WHAT THE TASK REQUIRES ▸ With the pictures set aside, write out all of the data exactly as it stands.

GIVEN DATA ▸
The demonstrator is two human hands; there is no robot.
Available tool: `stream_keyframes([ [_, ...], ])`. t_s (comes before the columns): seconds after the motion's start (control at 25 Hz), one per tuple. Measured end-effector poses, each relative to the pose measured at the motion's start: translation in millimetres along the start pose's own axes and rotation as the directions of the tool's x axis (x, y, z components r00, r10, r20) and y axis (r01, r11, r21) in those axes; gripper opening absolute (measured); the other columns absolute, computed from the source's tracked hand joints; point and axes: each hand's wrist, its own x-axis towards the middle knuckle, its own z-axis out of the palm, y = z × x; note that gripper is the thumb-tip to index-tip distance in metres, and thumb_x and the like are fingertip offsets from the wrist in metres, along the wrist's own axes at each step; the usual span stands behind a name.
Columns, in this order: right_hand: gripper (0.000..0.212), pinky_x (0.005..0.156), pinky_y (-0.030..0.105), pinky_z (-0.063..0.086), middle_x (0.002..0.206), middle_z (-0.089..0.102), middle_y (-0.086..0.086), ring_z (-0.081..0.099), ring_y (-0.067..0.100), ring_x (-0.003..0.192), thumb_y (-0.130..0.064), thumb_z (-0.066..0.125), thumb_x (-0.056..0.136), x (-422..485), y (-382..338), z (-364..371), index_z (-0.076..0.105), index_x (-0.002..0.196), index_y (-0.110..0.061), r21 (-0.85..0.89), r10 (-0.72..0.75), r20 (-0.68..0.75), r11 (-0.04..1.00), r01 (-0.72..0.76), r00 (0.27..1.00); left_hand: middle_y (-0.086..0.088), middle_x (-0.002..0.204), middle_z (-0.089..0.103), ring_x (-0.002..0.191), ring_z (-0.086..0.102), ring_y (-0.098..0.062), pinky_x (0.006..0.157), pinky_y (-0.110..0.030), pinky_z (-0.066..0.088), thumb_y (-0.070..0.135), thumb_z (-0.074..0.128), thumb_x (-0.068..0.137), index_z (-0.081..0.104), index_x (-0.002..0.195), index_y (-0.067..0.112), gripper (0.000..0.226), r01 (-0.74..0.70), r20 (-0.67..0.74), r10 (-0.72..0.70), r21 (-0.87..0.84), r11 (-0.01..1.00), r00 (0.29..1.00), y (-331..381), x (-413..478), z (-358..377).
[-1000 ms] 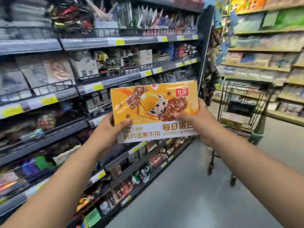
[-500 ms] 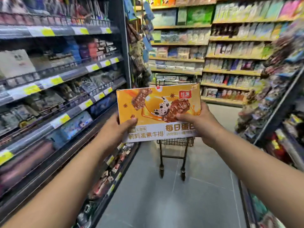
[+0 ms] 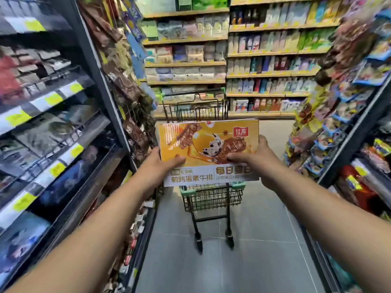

WRITTEN ANSWER ▸
The demonstrator is two human hands; there is no robot.
Available tool: `stream_keyframes([ [_, ...], ])`. t_s (comes before the columns): seconds after the motion's start (control at 25 Hz), one per tuple. Measured end-effector poses, each relative to the pose measured at the motion's start: translation in millimetres along the start pose's own axes and rotation as the directions of the tool's x axis (x, y, z components r00, r10, r20) and y axis (r01, r11, r21) in those axes; gripper opening absolute (measured); the other columns absolute, computed from the source's tracked hand joints; point and axes: each hand's wrist, its own x-axis towards the middle knuckle, its own z-axis out of the palm, y = z × x; note that gripper is the thumb-tip to index-tip distance in metres, and thumb_x and the like are fingertip offsets from the wrist in metres, along the wrist's own axes at each step; the usual span stands behind a name.
Columns, in this order: right_hand: gripper (0.000..0.212), pinky_x (0.005..0.156), pinky_y (-0.030..0.105), pinky_z (-0.063..0.086), middle_x (0.002..0.206), middle_z (-0.089..0.102), middle_y (-0.086..0.086), ring_z (-0.081..0.099), ring_y (-0.067..0.100), ring_x (-0.003..0.192), thumb_y (-0.130..0.064), thumb_z (-0.066..0.125), thumb_x (-0.056..0.136), x (-422..485), y (-382..338), z (-364..371), index_z (-0.076..0.105), index_x (-0.002..0.196), index_y (-0.110..0.061), r21 (-0.85..0.89), r10 (-0.72..0.75), r20 (-0.68..0.75), r11 (-0.04..1.00), r01 (-0.72..0.76), r00 (0.27..1.00); left_hand: middle_y (-0.086..0.088), middle_x (-0.002..0.204), middle_z (-0.089..0.103), ring_x (-0.002..0.191), ring_z (-0.086..0.102), ring_y (-0.098..0.062), pinky_x (0.006..0.157), pinky_y (-0.110..0.030), pinky_z (-0.066..0.088), thumb_y (-0.070..0.135), thumb_z (-0.074..0.128), thumb_x (-0.068..0.137), index_z (-0.081..0.104), index_x (-0.002..0.195), index_y (-0.067..0.112), gripper (0.000..0.226), r01 (-0.74..0.70), r20 (-0.67..0.74), r10 (-0.72..0.70), r21 (-0.87..0.84), r11 (-0.01..1.00), r00 (0.29..1.00), y (-331..381), x (-413..478), z (-358..377).
[-1000 ms] 
[-500 ms] 
[+0 ms] 

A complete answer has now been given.